SGB VIII §8a Schutzauftrag bei Kindeswohlgefährdung



(1) Werden dem Jugendamt gewichtige Anhaltspunkte für die Gefährdung des Wohls eines Kindes oder Jugendlichen bekannt, so hat es das Gefährdungsrisiko im Zusammenwirken mehrerer Fachkräfte einzuschätzen. Soweit der wirksame Schutz dieses Kindes oder dieses Jugendlichen nicht in Frage gestellt wird, hat das Jugendamt die Erziehungsberechtigten sowie das Kind oder den Jugendlichen in die Gefährdungseinschätzung einzubeziehen und, sofern dies nach fachlicher Einschätzung erforderlich ist, sich dabei einen unmittelbaren Eindruck von dem Kind und von seiner persönlichen Umgebung zu verschaffen. Hält das Jugendamt zur Abwendung der Gefährdung die Gewährung von Hilfen für geeignet und notwendig, so hat es diese den Erziehungsberechtigten anzubieten.

(2) Hält das Jugendamt das Tätigwerden des Familiengerichts für erforderlich, so hat es das Gericht anzurufen; dies gilt auch, wenn die Erziehungsberechtigten nicht bereit oder in der Lage sind, bei der Abschätzung des Gefährdungsrisikos mitzuwirken. Besteht eine dringende Gefahr und kann die Entscheidung des Gerichts nicht abgewartet werden, so ist das Jugendamt verpflichtet, das Kind oder den Jugendlichen in Obhut zu nehmen.

(3) Soweit zur Abwendung der Gefährdung das Tätigwerden anderer Leistungsträger, der Einrichtungen der Gesundheitshilfe oder der Polizei notwendig ist, hat das Jugendamt auf die Inanspruchnahme durch die Erziehungsberechtigten hinzuwirken. Ist ein sofortiges Tätigwerden erforderlich und wirken die Personensorgeberechtigten oder die Erziehungsberechtigten nicht mit, so schaltet das Jugendamt die anderen zur Abwendung der Gefährdung zuständigen Stellen selbst ein.

(4) In Vereinbarungen mit den Trägern von Einrichtungen und Diensten, die Leistungen nach diesem Buch erbringen, ist sicherzustellen, dass



  1. deren Fachkräfte bei Bekanntwerden gewichtiger Anhaltspunkte für die Gefährdung eines von ihnen betreuten Kindes oder Jugendlichen eine Gefährdungseinschätzung vornehmen,

  2. bei der Gefährdungseinschätzung eine insoweit erfahrene Fachkraft beratend hinzugezogen wird sowie

  3. die Erziehungsberechtigten sowie das Kind oder der Jugendliche in die Gefährdungseinschätzung einbezogen werden, soweit hierdurch der wirksame Schutz des Kindes oder Jugendlichen nicht in Frage gestellt wird.



In die Vereinbarung ist neben den Kriterien für die Qualifikation der beratend hinzuzuziehenden insoweit erfahrenen Fachkraft insbesondere die Verpflichtung aufzunehmen, dass die Fachkräfte der Träger bei den Erziehungsberechtigten auf die Inanspruchnahme von Hilfen hinwirken, wenn sie diese für erforderlich halten, und das Jugendamt informieren, falls die Gefährdung nicht anders abgewendet werden kann.



(5) Werden einem örtlichen Träger gewichtige Anhaltspunkte für die Gefährdung des Wohls eines Kindes oder eines Jugendlichen bekannt, so sind dem für die Gewährung von Leistungen zuständigen örtlichen Träger die Daten mitzuteilen, deren Kenntnis zur Wahrnehmung des Schutzauftrags bei Kindeswohlgefährdung nach § 8a erforderlich ist.
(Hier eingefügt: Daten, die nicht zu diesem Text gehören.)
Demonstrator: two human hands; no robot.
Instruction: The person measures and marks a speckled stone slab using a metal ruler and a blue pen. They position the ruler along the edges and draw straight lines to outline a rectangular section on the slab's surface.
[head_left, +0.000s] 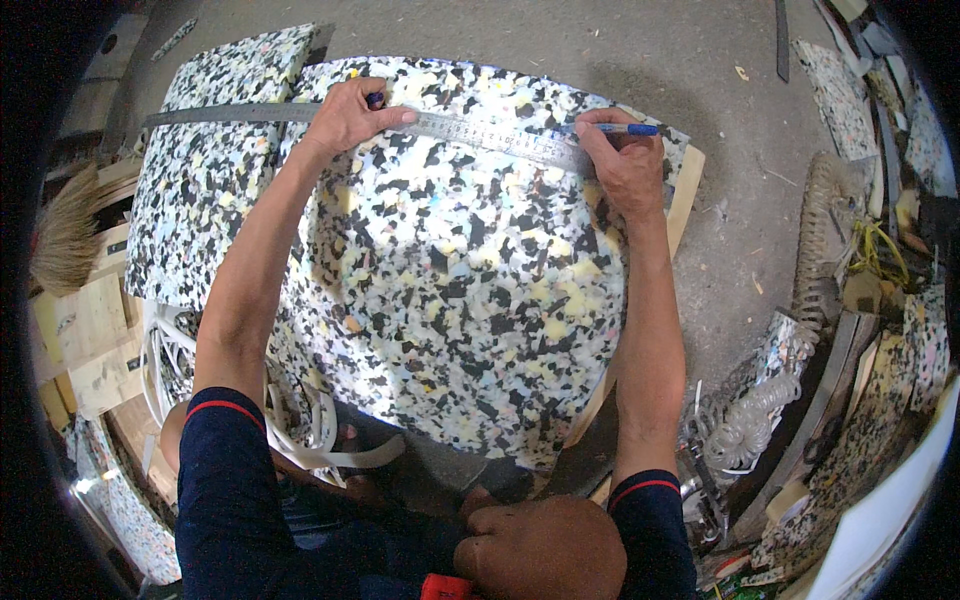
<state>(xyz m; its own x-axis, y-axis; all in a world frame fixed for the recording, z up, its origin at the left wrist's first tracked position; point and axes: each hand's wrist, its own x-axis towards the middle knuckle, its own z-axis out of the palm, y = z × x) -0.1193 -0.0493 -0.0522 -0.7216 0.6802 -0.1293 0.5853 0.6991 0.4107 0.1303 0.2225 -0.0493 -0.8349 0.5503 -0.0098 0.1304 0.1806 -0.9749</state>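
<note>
A large sheet of speckled foam (450, 330), black, white and pale yellow, lies in front of me. Across its far part runs a long metal ruler (500, 138). My left hand (345, 120) presses on this ruler, thumb stretched along it and the other fingers curled. Beside those fingers shows a small dark blue thing (375, 100), too little seen to name. Near the ruler's right end, my right hand (630, 165) pinches a blue pen (640, 129), with its tip by the ruler's far edge.
Another speckled foam piece (215, 180) lies at the left, beneath the ruler's end. A wooden strip (686, 195) shows along the sheet's right edge. A straw broom (65, 235) and boards (95, 345) are at far left. Coiled clear hose (755, 420) and foam scraps line the right.
</note>
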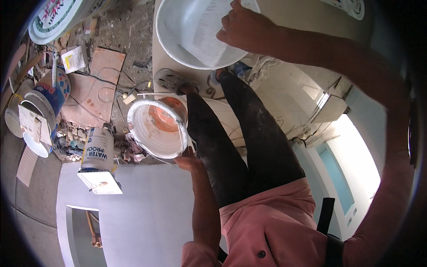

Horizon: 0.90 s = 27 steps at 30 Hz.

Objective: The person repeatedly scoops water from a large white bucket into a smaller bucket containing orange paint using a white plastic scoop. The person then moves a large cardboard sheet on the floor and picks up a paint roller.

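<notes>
My left hand is closed on the rim of a white bucket, which leans with its mouth toward me. Inside the bucket an orange round shape shows, and whitish smears mark the wall. My right hand is curled over a wide white basin farther away. Its fingers are bent together; what they hold, if anything, I cannot make out. A whitish, streaked layer covers part of the basin's inside. The basin's far edge is cut off by the picture.
Printed tubs stand on the left, among them a white one and a blue one. Reddish boards, cables and rubble lie on the ground. A grey clog is on my foot beside the bucket. A large container is at upper left.
</notes>
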Motion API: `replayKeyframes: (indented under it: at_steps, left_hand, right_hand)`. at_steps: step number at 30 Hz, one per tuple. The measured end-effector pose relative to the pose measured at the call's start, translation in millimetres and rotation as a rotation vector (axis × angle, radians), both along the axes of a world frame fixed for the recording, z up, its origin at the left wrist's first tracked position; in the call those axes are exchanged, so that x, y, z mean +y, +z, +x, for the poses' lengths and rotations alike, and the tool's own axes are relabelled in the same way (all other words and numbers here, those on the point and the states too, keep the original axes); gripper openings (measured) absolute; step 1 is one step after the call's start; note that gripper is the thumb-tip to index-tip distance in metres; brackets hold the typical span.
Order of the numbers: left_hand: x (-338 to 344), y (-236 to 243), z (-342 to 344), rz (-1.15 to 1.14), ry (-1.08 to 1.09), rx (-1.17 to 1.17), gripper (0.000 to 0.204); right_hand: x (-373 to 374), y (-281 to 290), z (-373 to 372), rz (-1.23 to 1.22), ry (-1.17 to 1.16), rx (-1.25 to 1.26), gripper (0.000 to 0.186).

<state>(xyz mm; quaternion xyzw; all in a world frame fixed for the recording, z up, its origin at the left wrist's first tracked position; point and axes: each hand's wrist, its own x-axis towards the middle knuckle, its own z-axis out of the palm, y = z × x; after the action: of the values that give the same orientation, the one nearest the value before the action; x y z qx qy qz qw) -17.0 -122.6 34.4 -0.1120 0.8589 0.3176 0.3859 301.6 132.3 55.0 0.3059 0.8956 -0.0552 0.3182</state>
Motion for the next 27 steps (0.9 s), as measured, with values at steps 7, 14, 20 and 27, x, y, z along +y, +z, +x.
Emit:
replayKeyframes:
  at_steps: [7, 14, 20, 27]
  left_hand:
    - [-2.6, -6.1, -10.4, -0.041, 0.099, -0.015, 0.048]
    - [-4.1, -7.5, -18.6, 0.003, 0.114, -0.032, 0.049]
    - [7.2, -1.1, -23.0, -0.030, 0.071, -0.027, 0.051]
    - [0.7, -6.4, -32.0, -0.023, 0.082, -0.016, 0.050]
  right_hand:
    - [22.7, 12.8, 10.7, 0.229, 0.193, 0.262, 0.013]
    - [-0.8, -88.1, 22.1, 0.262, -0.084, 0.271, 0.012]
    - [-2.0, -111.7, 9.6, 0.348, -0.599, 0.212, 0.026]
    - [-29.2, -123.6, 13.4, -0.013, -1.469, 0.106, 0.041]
Die Mitteilung soll im Rahmen eines Gespräches zwischen den Fachkräften der beiden örtlichen Träger erfolgen, an dem die Personensorgeberechtigten sowie das Kind oder der Jugendliche beteiligt werden sollen, soweit hierdurch der wirksame Schutz des Kindes oder des Jugendlichen nicht in Frage gestellt wird.